EXERCISE AIM:
Count each line below that has the word "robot" in it, and give only the total.

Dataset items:
>>>

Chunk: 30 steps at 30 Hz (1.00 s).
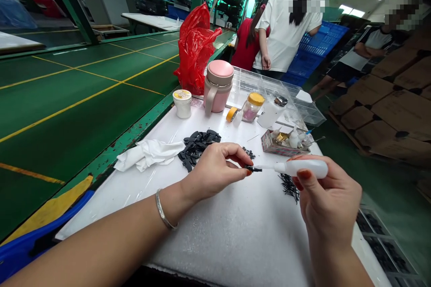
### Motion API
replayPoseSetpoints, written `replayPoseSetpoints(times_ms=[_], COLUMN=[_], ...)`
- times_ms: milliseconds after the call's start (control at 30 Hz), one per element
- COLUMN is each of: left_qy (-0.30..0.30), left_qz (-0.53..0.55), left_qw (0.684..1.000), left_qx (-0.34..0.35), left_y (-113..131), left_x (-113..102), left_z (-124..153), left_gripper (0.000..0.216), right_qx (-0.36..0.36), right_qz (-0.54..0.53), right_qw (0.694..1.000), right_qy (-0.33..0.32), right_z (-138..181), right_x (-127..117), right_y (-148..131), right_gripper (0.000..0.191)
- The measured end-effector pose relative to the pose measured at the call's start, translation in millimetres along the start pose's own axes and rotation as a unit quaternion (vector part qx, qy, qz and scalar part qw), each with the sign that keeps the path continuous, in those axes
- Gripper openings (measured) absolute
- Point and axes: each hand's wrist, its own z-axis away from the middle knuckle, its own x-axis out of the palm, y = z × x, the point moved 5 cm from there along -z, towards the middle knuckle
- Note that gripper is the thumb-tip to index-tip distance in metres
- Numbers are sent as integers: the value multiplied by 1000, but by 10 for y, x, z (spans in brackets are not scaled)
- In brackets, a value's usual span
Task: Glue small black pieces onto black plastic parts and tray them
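My left hand (pixel 215 170): finger and thumb pinched on a part (pixel 257 170), over the table (pixel 232 237) between its left and right edges. My right hand (pixel 332 197): fingers curled round a bottle (pixel 313 169), nozzle (pixel 269 167) at the part. Risks, I judge: hard squeezing could flood it; slack pinching, drop it.

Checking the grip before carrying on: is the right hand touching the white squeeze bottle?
Touching. The head view plainly shows the right hand gripping the white squeeze bottle, its thumb against the bottle's near side.
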Motion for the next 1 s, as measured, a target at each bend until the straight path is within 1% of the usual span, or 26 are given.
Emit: replayPoseSetpoints(times_ms=[167,333,800,1000], left_qy=[3,4,9,15], left_qz=[-28,-38,-62,-70], left_qw=[1000,999,997,997], left_qx=[11,9,42,34], left_y=[24,17,45,46], left_x=[-1,-4,-10,-17], left_z=[18,18,27,32], left_gripper=[12,12,8,8], right_qx=[-6,-22,-40,-43], right_qz=[-1,5,13,23], right_qw=[1000,1000,999,999], right_qy=[4,9,13,13], right_z=[-2,-10,-3,0], right_x=[4,-1,-12,2], right_y=[1,-14,-26,-18], right_gripper=[23,22,22,24])
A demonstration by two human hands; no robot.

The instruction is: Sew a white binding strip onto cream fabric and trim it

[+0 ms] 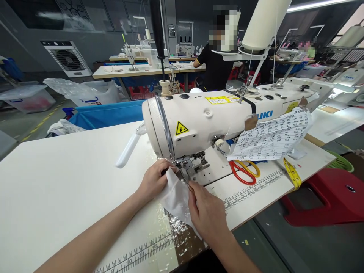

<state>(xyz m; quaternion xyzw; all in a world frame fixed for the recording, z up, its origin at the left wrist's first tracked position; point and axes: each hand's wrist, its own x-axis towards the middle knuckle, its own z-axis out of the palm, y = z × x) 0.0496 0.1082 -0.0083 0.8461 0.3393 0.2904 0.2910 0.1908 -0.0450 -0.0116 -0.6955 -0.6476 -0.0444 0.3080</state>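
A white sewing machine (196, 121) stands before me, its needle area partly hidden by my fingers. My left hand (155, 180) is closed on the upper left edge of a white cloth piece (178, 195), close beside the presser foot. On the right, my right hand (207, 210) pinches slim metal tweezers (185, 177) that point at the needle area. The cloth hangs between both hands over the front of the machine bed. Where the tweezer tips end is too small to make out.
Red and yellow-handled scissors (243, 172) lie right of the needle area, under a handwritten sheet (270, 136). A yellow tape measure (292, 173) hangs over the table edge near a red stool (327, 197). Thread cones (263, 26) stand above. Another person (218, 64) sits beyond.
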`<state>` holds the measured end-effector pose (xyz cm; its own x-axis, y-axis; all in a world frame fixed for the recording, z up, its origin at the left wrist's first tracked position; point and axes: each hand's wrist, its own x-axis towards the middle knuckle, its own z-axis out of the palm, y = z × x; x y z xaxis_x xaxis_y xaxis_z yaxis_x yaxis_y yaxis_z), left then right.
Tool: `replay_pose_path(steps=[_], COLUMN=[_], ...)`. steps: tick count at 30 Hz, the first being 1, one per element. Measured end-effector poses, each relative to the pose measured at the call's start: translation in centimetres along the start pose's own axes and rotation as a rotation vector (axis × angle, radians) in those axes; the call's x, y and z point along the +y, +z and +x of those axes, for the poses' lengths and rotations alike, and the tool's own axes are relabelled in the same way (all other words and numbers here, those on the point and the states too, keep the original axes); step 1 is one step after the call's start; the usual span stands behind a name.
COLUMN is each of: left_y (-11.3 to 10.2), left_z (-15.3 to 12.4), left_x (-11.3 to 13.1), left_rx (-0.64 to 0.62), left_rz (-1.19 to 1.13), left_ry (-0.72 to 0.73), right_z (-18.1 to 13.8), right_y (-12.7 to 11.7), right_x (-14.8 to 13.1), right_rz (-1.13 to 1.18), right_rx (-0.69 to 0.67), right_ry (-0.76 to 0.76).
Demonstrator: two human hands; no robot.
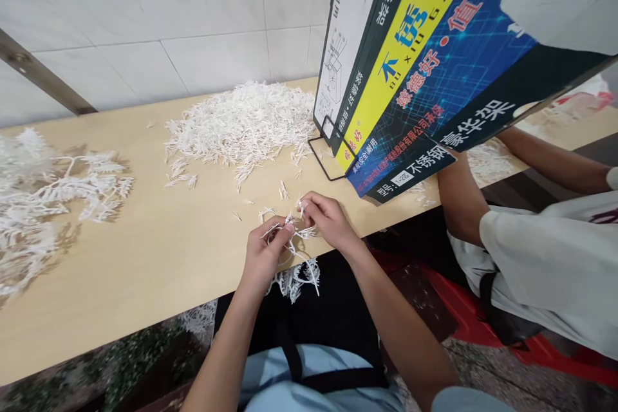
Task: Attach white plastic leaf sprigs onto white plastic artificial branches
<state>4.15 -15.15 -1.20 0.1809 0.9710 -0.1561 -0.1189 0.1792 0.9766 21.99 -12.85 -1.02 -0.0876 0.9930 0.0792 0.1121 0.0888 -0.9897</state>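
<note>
Near the table's front edge, my left hand (267, 246) pinches a branched white plastic sprue (298, 250), its thin runners curling down past the edge. Close on its right, my right hand (326, 215) has thumb and forefinger closed on a small white plastic piece (301, 206) at the sprue's upper end. Whether that piece is still joined to the sprue I cannot tell. A few loose white pieces (283, 190) lie on the table just beyond my fingers. More white sprues (297, 278) hang or rest below the edge, over my lap.
A large heap of small white pieces (241, 122) lies by the tiled wall. White branched sprues (33, 206) are piled at left. A printed cardboard box (410, 71) in a black wire stand (328, 161) blocks the right side. Beyond it, another person's arm (463, 199) reaches over the table (145, 257).
</note>
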Motion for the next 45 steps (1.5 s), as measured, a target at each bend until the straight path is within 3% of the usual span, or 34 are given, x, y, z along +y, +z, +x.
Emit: replay_pose_path(steps=[2,5,14,25,31,36,41,45], left_y=[0.2,0.5,0.4,0.2,0.4,0.6,0.7,0.7], left_z=[0.0,0.1,-0.1,-0.5,-0.6,-0.3,-0.3,-0.4], left_x=[-0.2,-0.2,-0.2,-0.1,0.0,-0.1,-0.1,0.0], left_rx=[0.049,0.088,0.065,0.015,0.02,0.019,0.035,0.025], left_rz=[-0.014,-0.017,0.27,0.394,0.416,0.416,0.432,0.466], left_ry=[0.004,0.006,0.171,0.249,0.267,0.222,0.239,0.245], right_z=[0.2,0.3,-0.9,-0.6,-0.5,-0.4,-0.6,-0.9], right_y=[0.2,0.3,0.5,0.3,0.4,0.4,0.5,0.7], right_x=[0.6,0.9,-0.6,-0.5,-0.5,-0.8,-0.8,-0.3], right_rz=[0.077,0.084,-0.272,-0.315,-0.419,-0.283,-0.274,-0.375], right_rx=[0.094,0.123,-0.065,-0.15,-0.193,-0.044,-0.154,-0.149], right_ry=[0.003,-0.049,-0.28,-0.168,-0.215,-0.244,-0.292,-0.307])
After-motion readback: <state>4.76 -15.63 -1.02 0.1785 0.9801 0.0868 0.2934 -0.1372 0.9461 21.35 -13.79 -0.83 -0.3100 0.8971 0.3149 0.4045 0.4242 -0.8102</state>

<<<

SOLVED EXERCISE:
2